--- Activity ---
Without changing a word, copy every line of the listing below and leave out the images.

--- Dataset section ---
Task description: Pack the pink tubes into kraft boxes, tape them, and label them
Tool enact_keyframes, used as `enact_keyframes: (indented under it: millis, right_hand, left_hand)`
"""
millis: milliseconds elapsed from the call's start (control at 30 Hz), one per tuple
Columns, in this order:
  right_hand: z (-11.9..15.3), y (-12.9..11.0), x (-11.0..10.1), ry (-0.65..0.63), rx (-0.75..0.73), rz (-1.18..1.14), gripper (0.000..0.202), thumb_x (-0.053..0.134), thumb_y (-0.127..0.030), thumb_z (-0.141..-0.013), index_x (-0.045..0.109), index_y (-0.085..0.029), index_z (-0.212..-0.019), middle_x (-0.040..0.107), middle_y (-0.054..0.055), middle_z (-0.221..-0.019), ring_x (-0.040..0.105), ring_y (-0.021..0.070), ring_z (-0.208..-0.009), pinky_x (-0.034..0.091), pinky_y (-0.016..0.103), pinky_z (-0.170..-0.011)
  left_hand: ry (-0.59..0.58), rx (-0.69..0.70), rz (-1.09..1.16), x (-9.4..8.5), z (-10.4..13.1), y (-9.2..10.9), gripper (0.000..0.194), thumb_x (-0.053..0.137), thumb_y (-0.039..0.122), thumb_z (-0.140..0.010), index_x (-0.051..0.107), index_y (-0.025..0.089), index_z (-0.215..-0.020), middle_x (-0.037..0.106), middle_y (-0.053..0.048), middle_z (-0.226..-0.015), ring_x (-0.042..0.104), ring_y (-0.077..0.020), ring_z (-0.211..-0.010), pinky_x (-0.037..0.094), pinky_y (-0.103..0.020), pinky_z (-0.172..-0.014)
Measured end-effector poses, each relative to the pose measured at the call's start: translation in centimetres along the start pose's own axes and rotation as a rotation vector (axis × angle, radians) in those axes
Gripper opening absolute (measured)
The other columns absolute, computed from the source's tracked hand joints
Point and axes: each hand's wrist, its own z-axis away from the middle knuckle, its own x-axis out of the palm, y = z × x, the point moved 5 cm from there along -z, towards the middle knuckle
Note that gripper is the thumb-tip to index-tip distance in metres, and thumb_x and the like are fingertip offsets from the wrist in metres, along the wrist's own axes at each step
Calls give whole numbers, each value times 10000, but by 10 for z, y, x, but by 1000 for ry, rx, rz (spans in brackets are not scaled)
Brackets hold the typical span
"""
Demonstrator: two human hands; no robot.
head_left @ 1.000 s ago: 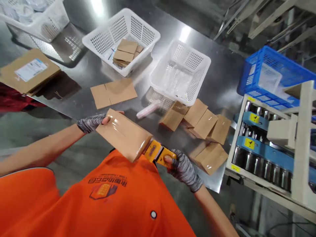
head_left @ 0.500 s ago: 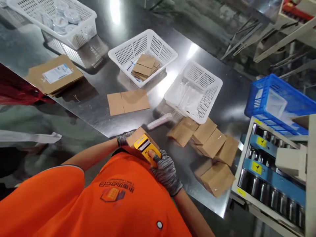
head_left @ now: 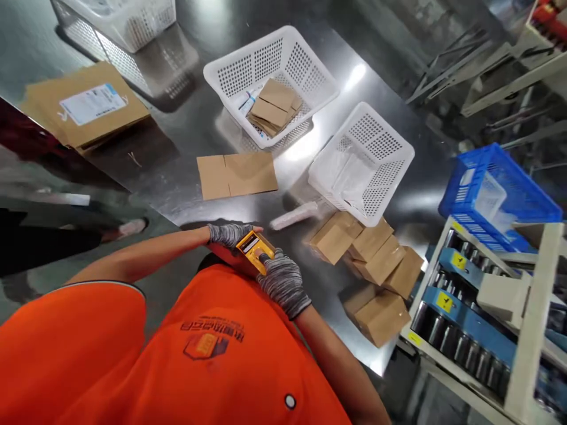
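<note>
A yellow handheld device (head_left: 254, 251) with a small screen is gripped in my gloved right hand (head_left: 283, 280), thumb on its face. Just left of it, my gloved left hand (head_left: 233, 234) is closed around a small cardboard box (head_left: 267, 242), mostly hidden behind the device. Both hands are close to my body at the table's front edge. Beyond them lie a flat folded cardboard piece (head_left: 237, 175) and a wrapped pinkish roll (head_left: 295, 216). Several small brown boxes (head_left: 381, 260) lie to the right.
On the metal table (head_left: 177, 177) stand a white basket with cardboard pieces (head_left: 270, 85) and another holding clear plastic (head_left: 363, 162). Labelled cardboard (head_left: 86, 106) lies left. At right are a blue crate (head_left: 500, 195) and a roller conveyor (head_left: 465, 319). A person's leg shows at left.
The camera view has shifted. My hands have turned the device and box, and less of the box now shows. The device remains in my right hand.
</note>
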Motion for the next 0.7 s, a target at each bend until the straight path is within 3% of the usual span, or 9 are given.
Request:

--- Written reply ---
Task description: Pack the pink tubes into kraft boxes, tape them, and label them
Tool enact_keyframes, used as `enact_keyframes: (indented under it: millis, right_hand, left_hand)`
"""
millis: milliseconds elapsed from the call's start (control at 30 Hz), one per tuple
Columns, in this order:
  right_hand: z (-11.9..15.3), y (-12.9..11.0), x (-11.0..10.1), ry (-0.65..0.63), rx (-0.75..0.73), rz (-1.18..1.14), gripper (0.000..0.202), thumb_x (-0.053..0.134), thumb_y (-0.127..0.030), thumb_z (-0.141..-0.013), index_x (-0.045..0.109), index_y (-0.085..0.029), index_z (-0.212..-0.019), middle_x (-0.040..0.107), middle_y (-0.054..0.055), middle_z (-0.221..-0.019), ring_x (-0.040..0.105), ring_y (-0.021..0.070), ring_z (-0.208..-0.009), pinky_x (-0.034..0.091), pinky_y (-0.016..0.103), pinky_z (-0.170..-0.011)
  left_hand: ry (-0.59..0.58), rx (-0.69..0.70), rz (-1.09..1.16), x (-9.4..8.5), z (-10.4..13.1), y (-9.2..10.9), gripper (0.000..0.194), thumb_x (-0.053..0.137), thumb_y (-0.039..0.122), thumb_z (-0.140..0.010), index_x (-0.051..0.107), index_y (-0.025..0.089), index_z (-0.215..-0.020), middle_x (-0.037..0.106), middle_y (-0.053..0.048), middle_z (-0.226..-0.015), ring_x (-0.042..0.104), ring_y (-0.077..0.020), ring_z (-0.211..-0.010), pinky_x (-0.037..0.094), pinky_y (-0.103..0.020), pinky_z (-0.172..-0.014)
Measured end-effector poses, each relative to the pose measured at the call's start: translation in centimetres along the start pose's own axes and rotation as a rotation vector (axis × angle, radians) in those axes
Gripper opening absolute (measured)
The other columns absolute, computed from the source's tracked hand joints
Point and axes: each hand's wrist, its own z-axis away from the middle knuckle, its own x-axis out of the palm, y = z × x, the point moved 5 cm from there along -z, towards the middle knuckle
Note that gripper is the thumb-tip to index-tip distance in metres, and thumb_x and the like are fingertip offsets from the wrist in metres, along the wrist's own axes at each step
Calls give whole numbers, each value times 10000, but by 10 for z, y, x, but by 1000 for ry, rx, rz (spans in brackets are not scaled)
Brackets hold the typical span
"""
Demonstrator: two human hands; no robot.
head_left @ 1.000 s ago: 
head_left @ 0.500 s ago: 
head_left @ now: 
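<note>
A yellow handheld device (head_left: 254, 251) with a small screen is gripped in my gloved right hand (head_left: 283, 280), thumb on its face. Just left of it, my gloved left hand (head_left: 233, 234) is closed around a small cardboard box (head_left: 267, 242), mostly hidden behind the device. Both hands are close to my body at the table's front edge. Beyond them lie a flat folded cardboard piece (head_left: 237, 175) and a wrapped pinkish roll (head_left: 295, 216). Several small brown boxes (head_left: 381, 260) lie to the right.
On the metal table (head_left: 177, 177) stand a white basket with cardboard pieces (head_left: 270, 85) and another holding clear plastic (head_left: 363, 162). Labelled cardboard (head_left: 86, 106) lies left. At right are a blue crate (head_left: 500, 195) and a roller conveyor (head_left: 465, 319). A person's leg shows at left.
The camera view has shifted. My hands have turned the device and box, and less of the box now shows. The device remains in my right hand.
</note>
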Motion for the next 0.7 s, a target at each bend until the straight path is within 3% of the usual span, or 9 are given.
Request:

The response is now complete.